You think it's that bad? One vet took a good look at him and didn't say anything about the ears other than giving me names of vets that still do crops around my area (not many within a 50 mile radius). Part of my dilemma is deciding if I want to continue to look for the owners if the ear cropping was done at a home or hand him over to the foster family.


----------



## Alpha1 (Aug 19, 2015)

That is a dilemma, if you say that there are not many vets that still do crops around your area, you may find the one who might direct you to the owners. Try looking for them for a few more days and if you don't you can make a decision then. In the meantime You may also want to go to a different Vet to be advised on a way forward.


----------



## lovemybluegal (Jan 18, 2016)

That looks like a very bad crop. Could it be from a fight and bitten off?


Sent from my iPhone using Tapatalk


----------



## EckoMac (Aug 25, 2010)

lovemybluegal said:


> That looks like a very bad crop. Could it be from a fight and bitten off?
> 
> Sent from my iPhone using Tapatalk


It's not likely that a dog bit both ears off in an almost straight line, on both sides.

OP, use the search function at the top of the page. There are several older threads reviewing crop after care.

Keep looking for the original owner. If they paid to crop, they'll want their dog back.


----------



## BCdogs (May 30, 2014)

Definitely not likely to be a bite wound. It does look a little fresh to be without sutures? 

I agree, keep contacting vets that do crops in your area. If there aren't many, you may find the one. Another thing to consider is it may have been done out-of-state by the breeder's vet, and the dog could have been imported from elsewhere recently. Hope you find the owner, I'm sure they're missing their bud.


----------



## opaquelace (Feb 15, 2011)

It doesn't look like there were ever sutures? I've never seen cropped ears so I don't know what I'm looking for. I've tried to look up tricolor pit bull breeders to see if he resembles any from around the area. Nothing so far. Thanks for the help guys. I'll keep calling vets that do crops.


----------



## opaquelace (Feb 15, 2011)

More pictures. His size next to my 4 year old twins for reference. I'm wondering if he may be a "pocket" pit bull.


----------



## Kenaii (Dec 22, 2011)

opaquelace said:


> More pictures. His size next to my 4 year old twins for reference. I'm wondering if he may be a "pocket" pit bull.
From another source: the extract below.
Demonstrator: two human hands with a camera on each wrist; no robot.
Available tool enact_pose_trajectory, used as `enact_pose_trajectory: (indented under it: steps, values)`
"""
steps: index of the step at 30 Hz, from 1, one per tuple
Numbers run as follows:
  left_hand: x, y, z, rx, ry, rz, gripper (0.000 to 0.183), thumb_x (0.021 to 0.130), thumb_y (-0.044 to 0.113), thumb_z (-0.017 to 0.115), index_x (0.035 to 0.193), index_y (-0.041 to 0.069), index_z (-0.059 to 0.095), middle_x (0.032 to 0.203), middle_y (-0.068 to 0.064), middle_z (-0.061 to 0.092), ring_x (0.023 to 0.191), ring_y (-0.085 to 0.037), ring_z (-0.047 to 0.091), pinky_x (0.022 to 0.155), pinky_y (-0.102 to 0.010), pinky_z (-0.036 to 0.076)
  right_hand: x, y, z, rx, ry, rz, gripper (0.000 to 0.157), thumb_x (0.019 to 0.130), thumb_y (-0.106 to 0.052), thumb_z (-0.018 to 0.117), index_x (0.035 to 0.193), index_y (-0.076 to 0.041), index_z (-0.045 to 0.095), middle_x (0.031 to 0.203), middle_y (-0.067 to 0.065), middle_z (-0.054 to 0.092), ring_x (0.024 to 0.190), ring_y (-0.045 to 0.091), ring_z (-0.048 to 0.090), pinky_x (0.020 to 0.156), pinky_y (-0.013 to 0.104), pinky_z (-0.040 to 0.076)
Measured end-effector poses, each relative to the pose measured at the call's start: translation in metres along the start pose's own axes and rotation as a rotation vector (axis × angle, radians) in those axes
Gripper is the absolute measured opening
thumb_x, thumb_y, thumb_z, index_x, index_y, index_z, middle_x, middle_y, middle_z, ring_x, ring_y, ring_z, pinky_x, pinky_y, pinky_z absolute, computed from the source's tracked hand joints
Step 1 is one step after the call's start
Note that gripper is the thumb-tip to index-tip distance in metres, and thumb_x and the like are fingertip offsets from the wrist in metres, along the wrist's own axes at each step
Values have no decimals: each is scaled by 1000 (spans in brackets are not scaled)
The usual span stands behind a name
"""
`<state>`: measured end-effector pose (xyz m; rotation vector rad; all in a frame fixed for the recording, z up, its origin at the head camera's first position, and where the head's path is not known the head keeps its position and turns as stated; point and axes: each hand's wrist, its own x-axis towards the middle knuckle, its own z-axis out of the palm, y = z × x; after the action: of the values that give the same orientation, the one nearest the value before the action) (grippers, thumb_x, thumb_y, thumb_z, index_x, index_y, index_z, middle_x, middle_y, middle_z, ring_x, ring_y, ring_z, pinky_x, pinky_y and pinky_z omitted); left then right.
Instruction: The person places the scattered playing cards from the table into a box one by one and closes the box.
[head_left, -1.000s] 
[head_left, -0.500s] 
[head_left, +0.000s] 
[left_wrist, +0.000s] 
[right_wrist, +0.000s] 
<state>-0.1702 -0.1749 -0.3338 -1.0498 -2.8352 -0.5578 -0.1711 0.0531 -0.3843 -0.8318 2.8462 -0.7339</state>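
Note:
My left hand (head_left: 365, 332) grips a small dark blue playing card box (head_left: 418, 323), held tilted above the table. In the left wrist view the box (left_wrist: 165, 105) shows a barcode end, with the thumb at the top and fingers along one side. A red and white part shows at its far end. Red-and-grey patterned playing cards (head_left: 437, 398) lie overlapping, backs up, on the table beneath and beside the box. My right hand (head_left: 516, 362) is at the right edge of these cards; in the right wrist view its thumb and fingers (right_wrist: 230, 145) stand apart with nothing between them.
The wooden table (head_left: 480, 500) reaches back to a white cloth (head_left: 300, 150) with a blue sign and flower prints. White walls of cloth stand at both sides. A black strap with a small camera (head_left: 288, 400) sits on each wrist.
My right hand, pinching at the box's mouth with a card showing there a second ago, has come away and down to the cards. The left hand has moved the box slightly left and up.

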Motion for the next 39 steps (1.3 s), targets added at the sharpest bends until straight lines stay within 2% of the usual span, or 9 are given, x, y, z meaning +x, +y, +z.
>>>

"pocket" pit bulls aren't a thing. APBTs are actually relatively small dogs already. He's probably just some kind of bully breed mix.

That crop looks like a home job. Poor guy  It probably hurts like crazy.
Keep us updated, I'm emotionally invested now lol


----------



## MSK (Aug 13, 2008)

He looks like an American Bully or and American Staffordshire Terrier maybe a home job or a laser job.. a friend of mine had his pup done with laser and it looked simular.. if this is a highdollar dog that got away from the owner its most likely their ears werent done local if there arent many vets that do crops in ur area. He doesnt look malnourished or abused id say someones looking for their dog you should really continue looking..


----------



## opaquelace (Feb 15, 2011)

Kenaii said:


> "pocket" pit bulls aren't a thing. APBTs are actually relatively small dogs already. He's probably just some kind of bully breed mix.
> 
> That crop looks like a home job. Poor guy  It probably hurts like crazy.
> Keep us updated, I'm emotionally invested now lol


It looks like it hurts, but it doesn't seem to bother him. He seems like maybe he was on outside dog. It takes some coaxing to get him inside every time I bring him out to potty. Plus he was filthy and stinky. Dog fighting is a problem in my area, so I'm a little hesitant about possibly handing him to the wrong people.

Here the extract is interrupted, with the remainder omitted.